问题
I think I'm misunderstanding how Q promises work. I want my first promise to resolve before the next one starts, but that's not happening. Here is my code:
var Q = require('q');
function doWork(taskName) {
var deferred = Q.defer();
console.log('starting', taskName);
setTimeout(function() {
console.log('done with', taskName);
deferred.resolve();
});
return deferred.promise;
}
doWork('task one')
.then(doWork('task two'))
.then(function() { console.log('all done'); });
This code produces:
$ node test.js
starting task one
starting task two
done with task one
done with task two
all done
I would hope that it produces:
$ node test.js
starting task one
done with task one
starting task two
done with task two
all done
What am I doing wrong?
回答1:
This works:
doWork('task one')
.then(function() {
return doWork('task two')
})
.then(function() {
console.log('all done');
});
That makes sense - just calling doWork
directly in then()
will fire off the timeout immediately, instead of giving Q a chance to wait until task one
is complete.
回答2:
The reason is that the doWork needs to be referenced as a function. If you want to reference a function inside the '.then' then you just give the function name, you don't pass the parameters. When the parser sees .then(doWork('taskTwo'))it will run doWork('taskTwo') BEFORE the .then is even evaluated. It's trying to bind the function parameter.

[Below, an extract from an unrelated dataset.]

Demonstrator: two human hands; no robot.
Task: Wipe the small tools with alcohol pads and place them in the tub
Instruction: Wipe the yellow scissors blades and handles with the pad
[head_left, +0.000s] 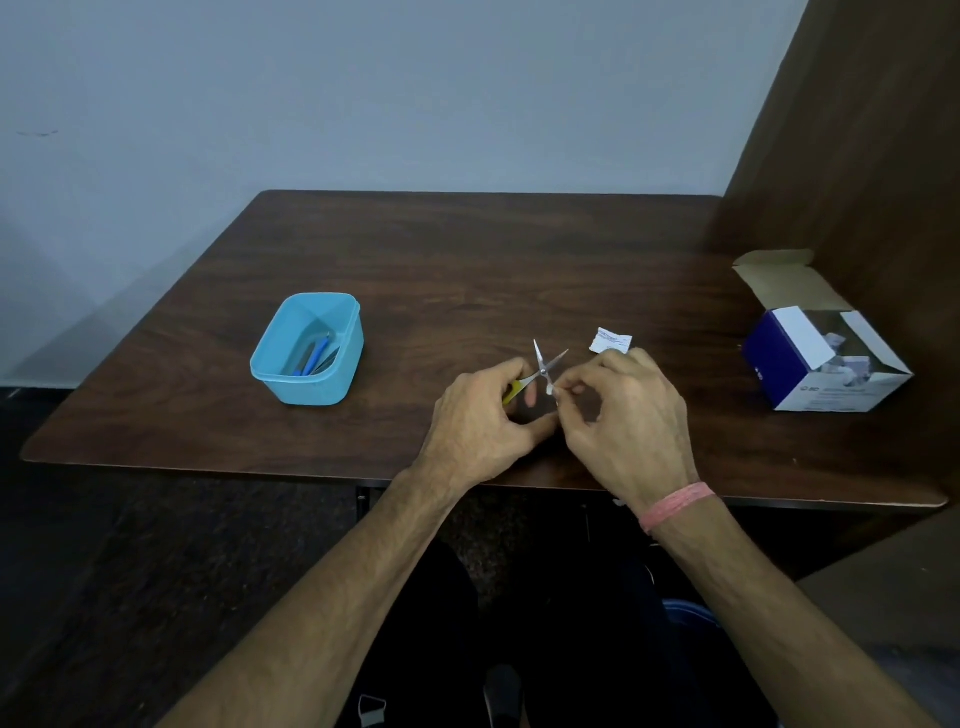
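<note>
Small scissors (543, 366), blades apart at frame centre, are gripped by the yellow handle in the left hand (485, 421); a pad (549, 388) is pinched by the right hand (623, 415). Light, stiff, sharp-tipped: best held by the handle; tub (291, 387) at left

Left hand (480, 415) and right hand (618, 410) meet (fingers curled, pinching).

Light blue tub (306, 349), dark brown wood-grain table (467, 260), yellow-handled scissors (540, 370), navy-and-white box (810, 364), pink wristband (675, 503).
</note>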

In this case, if you return the parameter for the next task in the resolved promise of the previous task then the parser will call doWork with the correct parameter and in the correct order.
var Q = require('q');
function doWork(taskNum) {
var deferred = Q.defer();
console.log('starting', taskNum);
setTimeout(function() {
console.log('done with task', taskNum);
deferred.resolve(++taskNum);
});
return deferred.promise;
}
doWork(1)
.then(doWork)
.then(function(lastTaskNum) { console.log('all done'); });
回答3:
Sample code using q and request
var Q = require('q'),
request = require('request'),
api = {};
api.post = function (options) {
var deferred = Q.defer();
request.post(options, function (error, response, body) {
error ? deferred.reject(error) : deferred.resolve(body);
});
return deferred.promise;
};
api.get = function (options) {
var deferred = Q.defer();
request.post(options, function (error, response, body) {
error ? deferred.reject(error) : deferred.resolve(response);
});
return deferred.promise;
}
api
.post({url: 'https://foo.com'})
.then(function (body) {
console.log(body);
return api.get({url: 'http://myspace.hell'});
}, function (error) {
//error handling logic
})
.then(function (response) {
console.log(response);
}, function (error) {
//error handling logic
})
.done(); //when you are done
In the code above, you can see that I define 2 API methods: get and post.
I'm using the request library.
- my post api method, resolves the promise with the body of response object returned by request.post()
- my get api method, resolves the promise with the response of the request.get() call
You can see exactly how you can chain these 2 api call using the promises.
In the first then I return the second promise, so that I can chain the promise.